Please reproduce the full listing exactly, with nothing added.

------------------------------------

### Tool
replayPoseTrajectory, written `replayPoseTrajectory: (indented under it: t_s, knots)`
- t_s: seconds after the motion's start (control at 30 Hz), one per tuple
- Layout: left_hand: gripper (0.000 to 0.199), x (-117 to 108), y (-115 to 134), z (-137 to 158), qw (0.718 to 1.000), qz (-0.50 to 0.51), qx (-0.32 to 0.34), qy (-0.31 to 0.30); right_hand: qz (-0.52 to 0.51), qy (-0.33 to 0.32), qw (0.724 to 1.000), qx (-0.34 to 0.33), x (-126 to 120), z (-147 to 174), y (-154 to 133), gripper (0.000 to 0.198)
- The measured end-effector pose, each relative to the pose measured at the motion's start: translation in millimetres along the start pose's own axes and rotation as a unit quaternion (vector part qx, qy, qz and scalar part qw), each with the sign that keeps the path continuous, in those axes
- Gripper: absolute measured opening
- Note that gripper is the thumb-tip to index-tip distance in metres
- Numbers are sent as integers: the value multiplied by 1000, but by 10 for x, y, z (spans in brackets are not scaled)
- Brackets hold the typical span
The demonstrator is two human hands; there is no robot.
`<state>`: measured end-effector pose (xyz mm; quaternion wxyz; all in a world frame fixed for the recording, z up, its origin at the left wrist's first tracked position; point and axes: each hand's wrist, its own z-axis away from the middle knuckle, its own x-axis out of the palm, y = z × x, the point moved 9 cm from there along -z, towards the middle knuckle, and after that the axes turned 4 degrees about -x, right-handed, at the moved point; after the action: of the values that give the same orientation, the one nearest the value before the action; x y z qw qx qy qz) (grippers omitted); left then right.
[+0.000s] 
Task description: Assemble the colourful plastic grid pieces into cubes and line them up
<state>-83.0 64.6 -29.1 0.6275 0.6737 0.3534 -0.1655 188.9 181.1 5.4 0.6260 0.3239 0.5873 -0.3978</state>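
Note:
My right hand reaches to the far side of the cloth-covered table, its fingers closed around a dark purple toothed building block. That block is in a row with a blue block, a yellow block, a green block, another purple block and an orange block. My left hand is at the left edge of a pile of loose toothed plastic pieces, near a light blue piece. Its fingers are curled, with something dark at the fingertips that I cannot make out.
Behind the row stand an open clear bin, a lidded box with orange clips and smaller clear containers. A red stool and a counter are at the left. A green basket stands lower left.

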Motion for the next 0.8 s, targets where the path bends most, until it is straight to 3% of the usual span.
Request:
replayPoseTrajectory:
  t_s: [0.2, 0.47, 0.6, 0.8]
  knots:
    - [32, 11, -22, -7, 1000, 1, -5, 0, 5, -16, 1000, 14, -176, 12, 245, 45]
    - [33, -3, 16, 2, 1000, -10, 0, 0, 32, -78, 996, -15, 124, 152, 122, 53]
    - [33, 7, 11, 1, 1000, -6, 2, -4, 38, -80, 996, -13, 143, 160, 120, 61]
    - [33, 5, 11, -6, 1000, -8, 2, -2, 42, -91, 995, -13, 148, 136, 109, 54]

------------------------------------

#### Answer section
### Tool
replayPoseTrajectory, written `replayPoseTrajectory: (indented under it: t_s, knots)`
- t_s: seconds after the motion's start (control at 30 Hz), one per tuple
- Layout: left_hand: gripper (0.000 to 0.199), x (-117 to 108), y (-115 to 134), z (-137 to 158), qw (0.718 to 1.000), qz (-0.50 to 0.51), qx (-0.32 to 0.34), qy (-0.31 to 0.30); right_hand: qz (-0.52 to 0.51), qy (-0.33 to 0.32), qw (0.724 to 1.000), qx (-0.34 to 0.33), x (-126 to 120), z (-147 to 174), y (-154 to 133), gripper (0.000 to 0.198)
- The measured end-effector pose, each relative to the pose measured at the motion's start: translation in millimetres along the start pose's own axes and rotation as a unit quaternion (vector part qx, qy, qz and scalar part qw), each with the sign that keeps the path continuous, in those axes
- Gripper: absolute measured opening
- Note that gripper is the thumb-tip to index-tip distance in metres
- Numbers are sent as integers: the value multiplied by 1000, but by 10 for x, y, z (spans in brackets are not scaled)
- Brackets hold the typical span
The demonstrator is two human hands; there is no robot.
`<state>`: measured end-effector pose (xyz mm; quaternion wxyz; all in a world frame fixed for the recording, z up, its origin at the left wrist's first tracked position; point and axes: each hand's wrist, its own z-axis away from the middle knuckle, its own x-axis out of the palm, y = z × x, the point moved 9 cm from there along -z, towards the middle knuckle, and after that the axes turned 4 degrees about -x, right-handed, at the moved point; after the action: of the values that give the same orientation, the one nearest the value before the action; x y z qw qx qy qz) (grippers omitted); left then right.
[+0.000s] 
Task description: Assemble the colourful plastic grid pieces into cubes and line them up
<state>-83.0 64.6 -29.1 0.6275 0.6737 0.3534 -0.1655 188.9 181.1 5.4 0.6260 0.3239 0.5873 -0.3978</state>
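Note:
My right hand reaches to the far side of the cloth-covered table, its fingers closed around a dark purple toothed building block. That block is in a row with a blue block, a yellow block, a green block, another purple block and an orange block. My left hand is at the left edge of a pile of loose toothed plastic pieces, near a light blue piece. Its fingers are curled, with something dark at the fingertips that I cannot make out.
Behind the row stand an open clear bin, a lidded box with orange clips and smaller clear containers. A red stool and a counter are at the left. A green basket stands lower left.
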
Motion for the next 0.8 s, targets where the path bends most, until it is straight to 3% of the usual span.
Request:
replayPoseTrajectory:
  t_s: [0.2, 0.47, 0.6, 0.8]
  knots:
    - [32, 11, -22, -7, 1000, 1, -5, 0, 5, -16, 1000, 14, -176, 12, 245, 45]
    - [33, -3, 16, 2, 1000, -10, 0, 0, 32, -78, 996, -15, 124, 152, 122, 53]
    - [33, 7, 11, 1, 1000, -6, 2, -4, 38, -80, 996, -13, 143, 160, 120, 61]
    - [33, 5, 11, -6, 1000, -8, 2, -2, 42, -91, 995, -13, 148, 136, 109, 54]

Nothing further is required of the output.